EXERCISE OBJECTIVE = Please count how many lines in the entries below contain "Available" and reply with the figure alone.

INPUT MATERIAL =
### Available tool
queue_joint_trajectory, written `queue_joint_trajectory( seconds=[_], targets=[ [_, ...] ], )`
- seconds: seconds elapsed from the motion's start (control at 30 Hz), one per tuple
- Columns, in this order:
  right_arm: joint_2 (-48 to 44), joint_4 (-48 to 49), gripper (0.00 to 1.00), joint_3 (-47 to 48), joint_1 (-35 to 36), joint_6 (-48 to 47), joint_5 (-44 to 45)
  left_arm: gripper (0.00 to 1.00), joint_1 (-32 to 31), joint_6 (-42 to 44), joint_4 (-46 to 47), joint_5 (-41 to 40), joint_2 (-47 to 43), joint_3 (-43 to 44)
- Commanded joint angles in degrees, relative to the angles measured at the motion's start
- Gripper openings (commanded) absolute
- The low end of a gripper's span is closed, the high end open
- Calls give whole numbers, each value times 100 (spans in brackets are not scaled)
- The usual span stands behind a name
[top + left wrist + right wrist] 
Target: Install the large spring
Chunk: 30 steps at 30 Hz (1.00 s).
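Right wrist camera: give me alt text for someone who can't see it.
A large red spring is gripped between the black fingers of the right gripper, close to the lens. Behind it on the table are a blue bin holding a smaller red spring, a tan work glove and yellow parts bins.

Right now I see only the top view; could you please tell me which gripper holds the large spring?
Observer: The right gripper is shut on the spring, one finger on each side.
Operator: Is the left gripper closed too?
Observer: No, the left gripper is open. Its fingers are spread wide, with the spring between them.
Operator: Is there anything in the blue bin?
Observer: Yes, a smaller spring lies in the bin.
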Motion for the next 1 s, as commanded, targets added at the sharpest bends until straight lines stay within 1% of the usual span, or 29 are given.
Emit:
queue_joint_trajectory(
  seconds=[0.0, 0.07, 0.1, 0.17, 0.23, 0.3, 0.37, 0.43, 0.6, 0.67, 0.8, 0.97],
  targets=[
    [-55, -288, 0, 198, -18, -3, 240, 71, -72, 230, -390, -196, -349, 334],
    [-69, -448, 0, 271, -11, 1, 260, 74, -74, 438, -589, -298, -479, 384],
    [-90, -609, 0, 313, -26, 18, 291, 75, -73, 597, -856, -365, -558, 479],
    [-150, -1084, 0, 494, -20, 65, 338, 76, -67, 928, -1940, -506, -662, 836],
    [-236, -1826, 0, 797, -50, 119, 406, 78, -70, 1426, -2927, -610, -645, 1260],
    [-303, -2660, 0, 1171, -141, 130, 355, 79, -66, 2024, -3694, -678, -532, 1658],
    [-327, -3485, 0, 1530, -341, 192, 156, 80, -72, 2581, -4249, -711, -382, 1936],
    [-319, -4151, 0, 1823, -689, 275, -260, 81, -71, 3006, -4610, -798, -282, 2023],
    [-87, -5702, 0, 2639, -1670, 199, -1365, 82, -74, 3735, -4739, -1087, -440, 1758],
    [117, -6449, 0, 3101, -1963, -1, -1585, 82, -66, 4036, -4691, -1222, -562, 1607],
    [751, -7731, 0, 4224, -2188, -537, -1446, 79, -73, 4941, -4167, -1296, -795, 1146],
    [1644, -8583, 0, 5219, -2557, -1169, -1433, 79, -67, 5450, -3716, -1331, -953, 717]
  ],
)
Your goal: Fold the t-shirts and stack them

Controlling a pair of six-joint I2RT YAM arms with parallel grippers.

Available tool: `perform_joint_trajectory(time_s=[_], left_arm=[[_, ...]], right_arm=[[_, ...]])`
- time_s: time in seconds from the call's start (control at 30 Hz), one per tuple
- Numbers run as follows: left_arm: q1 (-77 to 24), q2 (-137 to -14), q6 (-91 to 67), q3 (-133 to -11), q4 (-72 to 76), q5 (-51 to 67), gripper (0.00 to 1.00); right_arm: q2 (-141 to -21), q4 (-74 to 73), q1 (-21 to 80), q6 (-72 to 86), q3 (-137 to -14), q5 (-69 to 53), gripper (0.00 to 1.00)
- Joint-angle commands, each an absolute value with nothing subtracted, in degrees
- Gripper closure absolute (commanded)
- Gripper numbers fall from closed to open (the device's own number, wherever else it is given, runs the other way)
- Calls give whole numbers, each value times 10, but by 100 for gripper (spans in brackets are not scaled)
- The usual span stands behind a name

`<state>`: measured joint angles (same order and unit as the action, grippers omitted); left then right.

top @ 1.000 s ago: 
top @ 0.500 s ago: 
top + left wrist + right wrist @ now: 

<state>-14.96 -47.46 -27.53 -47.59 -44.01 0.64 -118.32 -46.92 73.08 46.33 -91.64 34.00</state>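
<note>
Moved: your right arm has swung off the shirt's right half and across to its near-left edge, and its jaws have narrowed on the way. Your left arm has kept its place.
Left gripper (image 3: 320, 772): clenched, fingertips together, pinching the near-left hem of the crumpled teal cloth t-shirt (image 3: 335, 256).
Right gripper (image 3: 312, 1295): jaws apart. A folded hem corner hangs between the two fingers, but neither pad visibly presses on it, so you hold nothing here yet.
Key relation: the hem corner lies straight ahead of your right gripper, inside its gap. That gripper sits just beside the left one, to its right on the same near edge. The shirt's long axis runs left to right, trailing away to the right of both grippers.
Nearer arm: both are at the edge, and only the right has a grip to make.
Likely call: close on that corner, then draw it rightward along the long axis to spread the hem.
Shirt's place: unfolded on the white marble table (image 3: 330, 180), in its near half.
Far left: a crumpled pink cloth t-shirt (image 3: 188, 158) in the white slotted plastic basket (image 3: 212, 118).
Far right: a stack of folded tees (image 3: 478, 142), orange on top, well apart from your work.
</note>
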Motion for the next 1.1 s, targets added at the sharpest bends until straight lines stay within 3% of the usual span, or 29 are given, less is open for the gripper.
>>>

SOLUTION FOR THIS EXERCISE = 2